*** Data ***

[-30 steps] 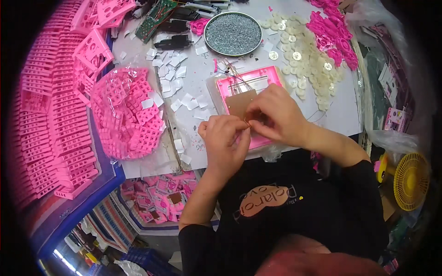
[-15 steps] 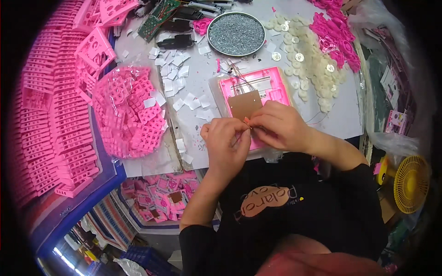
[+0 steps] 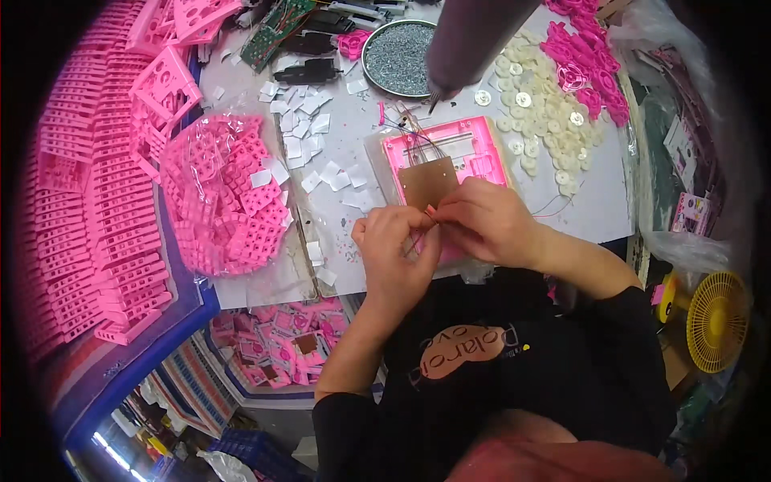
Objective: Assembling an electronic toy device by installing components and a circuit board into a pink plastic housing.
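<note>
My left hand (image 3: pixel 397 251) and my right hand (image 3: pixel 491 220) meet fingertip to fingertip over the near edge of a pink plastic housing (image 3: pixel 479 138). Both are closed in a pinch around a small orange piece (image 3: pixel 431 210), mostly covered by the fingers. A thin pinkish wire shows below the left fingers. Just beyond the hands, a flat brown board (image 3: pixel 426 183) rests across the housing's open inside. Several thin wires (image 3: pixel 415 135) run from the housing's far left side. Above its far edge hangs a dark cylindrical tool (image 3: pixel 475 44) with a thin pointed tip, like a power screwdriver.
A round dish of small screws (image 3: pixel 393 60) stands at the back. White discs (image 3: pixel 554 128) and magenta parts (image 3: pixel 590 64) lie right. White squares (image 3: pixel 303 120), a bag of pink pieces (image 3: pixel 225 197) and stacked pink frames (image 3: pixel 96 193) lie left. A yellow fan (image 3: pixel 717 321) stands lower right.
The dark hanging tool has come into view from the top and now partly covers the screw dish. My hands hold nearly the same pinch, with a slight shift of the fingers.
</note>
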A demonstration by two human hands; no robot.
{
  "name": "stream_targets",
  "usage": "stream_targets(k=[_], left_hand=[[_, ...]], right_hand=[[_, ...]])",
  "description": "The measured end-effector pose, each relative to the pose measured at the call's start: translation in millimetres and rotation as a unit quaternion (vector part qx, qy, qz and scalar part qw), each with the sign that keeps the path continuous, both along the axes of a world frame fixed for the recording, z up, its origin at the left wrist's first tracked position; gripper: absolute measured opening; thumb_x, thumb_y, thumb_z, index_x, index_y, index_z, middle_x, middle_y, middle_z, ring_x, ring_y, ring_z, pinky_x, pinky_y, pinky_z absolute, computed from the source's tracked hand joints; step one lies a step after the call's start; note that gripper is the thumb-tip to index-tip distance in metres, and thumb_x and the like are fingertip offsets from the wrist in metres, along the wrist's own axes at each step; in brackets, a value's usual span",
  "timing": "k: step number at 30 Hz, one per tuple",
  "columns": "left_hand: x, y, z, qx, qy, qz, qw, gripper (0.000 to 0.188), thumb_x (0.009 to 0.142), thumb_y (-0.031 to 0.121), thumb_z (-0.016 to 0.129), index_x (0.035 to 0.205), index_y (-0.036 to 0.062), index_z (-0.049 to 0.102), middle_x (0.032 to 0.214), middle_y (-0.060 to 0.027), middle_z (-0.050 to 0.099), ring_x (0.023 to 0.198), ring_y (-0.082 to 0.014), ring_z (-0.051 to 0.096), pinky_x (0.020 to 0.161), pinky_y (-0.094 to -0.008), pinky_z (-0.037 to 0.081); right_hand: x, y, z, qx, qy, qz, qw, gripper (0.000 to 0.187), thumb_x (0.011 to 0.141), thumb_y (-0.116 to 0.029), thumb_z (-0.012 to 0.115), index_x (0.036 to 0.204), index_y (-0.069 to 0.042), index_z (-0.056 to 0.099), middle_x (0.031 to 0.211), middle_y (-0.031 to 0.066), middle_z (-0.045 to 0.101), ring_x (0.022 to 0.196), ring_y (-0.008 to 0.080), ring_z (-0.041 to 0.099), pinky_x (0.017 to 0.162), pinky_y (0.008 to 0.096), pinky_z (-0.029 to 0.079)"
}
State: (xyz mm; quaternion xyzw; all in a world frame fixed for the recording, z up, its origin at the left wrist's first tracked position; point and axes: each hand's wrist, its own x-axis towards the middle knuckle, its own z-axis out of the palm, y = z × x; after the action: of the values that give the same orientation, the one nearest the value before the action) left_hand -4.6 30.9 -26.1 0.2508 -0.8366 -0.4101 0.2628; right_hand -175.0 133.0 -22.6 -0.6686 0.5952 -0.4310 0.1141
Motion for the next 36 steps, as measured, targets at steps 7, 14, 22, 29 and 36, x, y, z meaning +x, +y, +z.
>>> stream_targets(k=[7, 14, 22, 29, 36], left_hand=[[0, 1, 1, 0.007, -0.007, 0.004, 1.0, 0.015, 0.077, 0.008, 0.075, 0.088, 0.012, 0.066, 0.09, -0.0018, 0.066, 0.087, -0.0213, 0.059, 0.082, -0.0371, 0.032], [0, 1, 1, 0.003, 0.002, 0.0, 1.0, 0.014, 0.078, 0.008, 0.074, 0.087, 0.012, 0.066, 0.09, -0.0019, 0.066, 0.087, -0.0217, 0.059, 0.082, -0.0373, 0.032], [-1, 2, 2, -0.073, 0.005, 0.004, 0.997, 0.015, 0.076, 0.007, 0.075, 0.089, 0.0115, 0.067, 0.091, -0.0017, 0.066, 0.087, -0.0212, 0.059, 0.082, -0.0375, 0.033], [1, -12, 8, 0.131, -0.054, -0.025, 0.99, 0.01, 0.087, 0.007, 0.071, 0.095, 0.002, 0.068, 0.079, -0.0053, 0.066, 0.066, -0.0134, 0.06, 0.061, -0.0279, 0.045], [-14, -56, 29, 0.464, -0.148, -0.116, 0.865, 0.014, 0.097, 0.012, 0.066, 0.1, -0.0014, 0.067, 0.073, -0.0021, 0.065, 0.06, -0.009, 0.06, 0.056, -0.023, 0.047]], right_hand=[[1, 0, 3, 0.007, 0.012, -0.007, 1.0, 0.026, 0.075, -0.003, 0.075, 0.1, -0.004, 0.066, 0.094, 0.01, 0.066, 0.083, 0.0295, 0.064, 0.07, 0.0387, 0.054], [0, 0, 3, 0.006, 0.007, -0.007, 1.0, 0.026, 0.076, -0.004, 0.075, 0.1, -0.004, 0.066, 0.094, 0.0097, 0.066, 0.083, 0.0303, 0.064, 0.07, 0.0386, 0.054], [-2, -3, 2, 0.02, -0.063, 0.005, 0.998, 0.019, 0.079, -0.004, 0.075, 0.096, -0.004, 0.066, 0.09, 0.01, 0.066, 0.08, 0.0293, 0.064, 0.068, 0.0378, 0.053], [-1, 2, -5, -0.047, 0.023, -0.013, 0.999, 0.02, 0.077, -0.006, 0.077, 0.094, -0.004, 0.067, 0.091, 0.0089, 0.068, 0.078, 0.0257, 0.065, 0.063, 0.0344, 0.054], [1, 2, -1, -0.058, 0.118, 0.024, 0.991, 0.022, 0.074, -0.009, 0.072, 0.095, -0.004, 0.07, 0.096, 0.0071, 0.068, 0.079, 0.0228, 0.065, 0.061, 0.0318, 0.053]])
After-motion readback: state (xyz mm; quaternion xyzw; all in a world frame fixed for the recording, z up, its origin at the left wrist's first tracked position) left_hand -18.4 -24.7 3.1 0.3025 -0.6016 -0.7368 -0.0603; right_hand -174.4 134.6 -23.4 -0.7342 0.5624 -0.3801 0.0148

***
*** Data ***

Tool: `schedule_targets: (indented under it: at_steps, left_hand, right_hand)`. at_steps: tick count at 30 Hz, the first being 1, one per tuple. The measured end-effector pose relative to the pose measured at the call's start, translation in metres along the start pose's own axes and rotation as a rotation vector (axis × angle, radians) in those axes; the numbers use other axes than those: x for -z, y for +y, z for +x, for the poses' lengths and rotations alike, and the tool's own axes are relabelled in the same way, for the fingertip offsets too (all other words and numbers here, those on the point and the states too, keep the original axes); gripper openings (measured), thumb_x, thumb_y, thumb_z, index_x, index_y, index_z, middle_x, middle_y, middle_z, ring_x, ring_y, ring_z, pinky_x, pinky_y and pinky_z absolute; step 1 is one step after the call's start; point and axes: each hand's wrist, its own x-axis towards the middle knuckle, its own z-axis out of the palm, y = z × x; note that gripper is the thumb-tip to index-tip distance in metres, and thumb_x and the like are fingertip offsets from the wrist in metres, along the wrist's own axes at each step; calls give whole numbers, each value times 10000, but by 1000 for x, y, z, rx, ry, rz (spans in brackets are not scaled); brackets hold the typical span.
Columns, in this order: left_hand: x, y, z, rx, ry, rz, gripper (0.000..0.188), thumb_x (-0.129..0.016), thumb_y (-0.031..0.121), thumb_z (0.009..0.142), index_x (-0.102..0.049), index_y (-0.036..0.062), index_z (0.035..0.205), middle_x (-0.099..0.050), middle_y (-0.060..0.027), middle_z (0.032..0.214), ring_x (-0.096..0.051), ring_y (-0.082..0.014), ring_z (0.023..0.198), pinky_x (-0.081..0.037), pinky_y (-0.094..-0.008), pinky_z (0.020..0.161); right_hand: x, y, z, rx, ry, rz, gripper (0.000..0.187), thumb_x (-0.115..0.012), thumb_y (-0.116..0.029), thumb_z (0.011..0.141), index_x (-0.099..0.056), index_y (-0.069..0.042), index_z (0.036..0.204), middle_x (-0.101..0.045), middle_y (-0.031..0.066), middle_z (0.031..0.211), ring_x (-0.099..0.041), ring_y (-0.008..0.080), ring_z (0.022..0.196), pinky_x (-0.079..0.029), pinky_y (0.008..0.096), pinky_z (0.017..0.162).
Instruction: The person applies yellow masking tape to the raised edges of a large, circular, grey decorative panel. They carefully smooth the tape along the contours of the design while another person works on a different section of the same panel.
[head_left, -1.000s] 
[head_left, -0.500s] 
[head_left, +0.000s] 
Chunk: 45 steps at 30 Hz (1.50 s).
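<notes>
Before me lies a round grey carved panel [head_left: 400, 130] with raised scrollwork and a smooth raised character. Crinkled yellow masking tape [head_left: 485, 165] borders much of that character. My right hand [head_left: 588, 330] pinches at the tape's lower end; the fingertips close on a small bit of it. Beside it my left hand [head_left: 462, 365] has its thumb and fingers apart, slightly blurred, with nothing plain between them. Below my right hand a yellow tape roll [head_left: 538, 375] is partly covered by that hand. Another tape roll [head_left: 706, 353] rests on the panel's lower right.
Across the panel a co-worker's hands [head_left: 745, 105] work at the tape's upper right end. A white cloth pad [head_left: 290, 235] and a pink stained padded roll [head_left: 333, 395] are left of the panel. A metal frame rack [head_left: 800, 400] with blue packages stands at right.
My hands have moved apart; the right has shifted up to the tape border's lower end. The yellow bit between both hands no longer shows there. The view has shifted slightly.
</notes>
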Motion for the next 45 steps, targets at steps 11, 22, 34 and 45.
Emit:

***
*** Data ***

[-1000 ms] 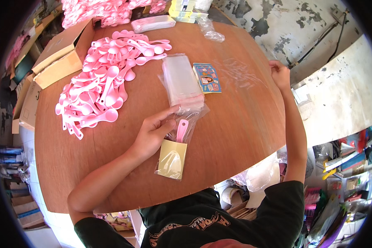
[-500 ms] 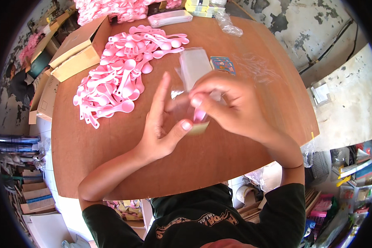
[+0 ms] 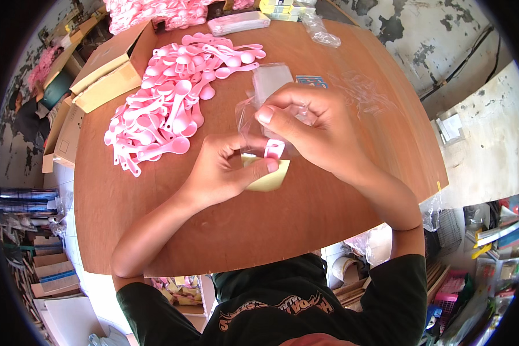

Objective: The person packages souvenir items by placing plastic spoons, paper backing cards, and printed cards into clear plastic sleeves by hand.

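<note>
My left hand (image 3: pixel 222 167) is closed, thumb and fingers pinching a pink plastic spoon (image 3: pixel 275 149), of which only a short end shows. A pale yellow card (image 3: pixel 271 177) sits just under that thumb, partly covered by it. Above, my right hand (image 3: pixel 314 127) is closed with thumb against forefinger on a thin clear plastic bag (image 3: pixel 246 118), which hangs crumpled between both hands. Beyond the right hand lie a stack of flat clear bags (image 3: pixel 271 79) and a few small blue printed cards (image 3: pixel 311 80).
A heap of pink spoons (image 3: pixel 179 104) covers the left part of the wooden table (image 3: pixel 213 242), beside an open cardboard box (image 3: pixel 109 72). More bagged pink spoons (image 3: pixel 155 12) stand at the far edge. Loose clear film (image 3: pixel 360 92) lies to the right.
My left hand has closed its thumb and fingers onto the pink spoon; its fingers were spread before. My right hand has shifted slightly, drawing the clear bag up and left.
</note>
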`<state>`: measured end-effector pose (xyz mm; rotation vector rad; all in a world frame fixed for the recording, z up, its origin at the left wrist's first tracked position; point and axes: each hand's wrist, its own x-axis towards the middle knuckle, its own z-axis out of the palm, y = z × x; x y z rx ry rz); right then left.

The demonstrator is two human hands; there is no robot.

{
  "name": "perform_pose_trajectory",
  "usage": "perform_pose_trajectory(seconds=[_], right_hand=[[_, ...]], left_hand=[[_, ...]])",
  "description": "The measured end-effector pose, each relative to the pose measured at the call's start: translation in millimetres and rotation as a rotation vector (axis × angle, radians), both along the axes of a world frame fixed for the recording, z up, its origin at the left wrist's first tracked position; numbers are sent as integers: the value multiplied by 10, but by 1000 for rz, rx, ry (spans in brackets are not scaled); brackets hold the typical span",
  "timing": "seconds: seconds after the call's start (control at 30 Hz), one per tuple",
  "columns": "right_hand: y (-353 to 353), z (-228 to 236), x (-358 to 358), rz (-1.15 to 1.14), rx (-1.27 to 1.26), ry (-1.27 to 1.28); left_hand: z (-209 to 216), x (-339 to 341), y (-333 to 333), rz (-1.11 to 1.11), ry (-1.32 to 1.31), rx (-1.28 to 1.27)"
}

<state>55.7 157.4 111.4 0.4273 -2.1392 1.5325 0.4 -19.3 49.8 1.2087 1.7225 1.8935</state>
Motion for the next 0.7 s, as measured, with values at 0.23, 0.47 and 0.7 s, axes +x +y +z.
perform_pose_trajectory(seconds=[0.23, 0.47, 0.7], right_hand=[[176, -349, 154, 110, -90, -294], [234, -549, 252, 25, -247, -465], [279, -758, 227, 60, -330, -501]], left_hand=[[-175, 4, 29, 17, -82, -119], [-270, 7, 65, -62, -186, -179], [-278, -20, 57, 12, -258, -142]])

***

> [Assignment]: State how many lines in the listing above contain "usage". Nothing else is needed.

> [Written reply]: 2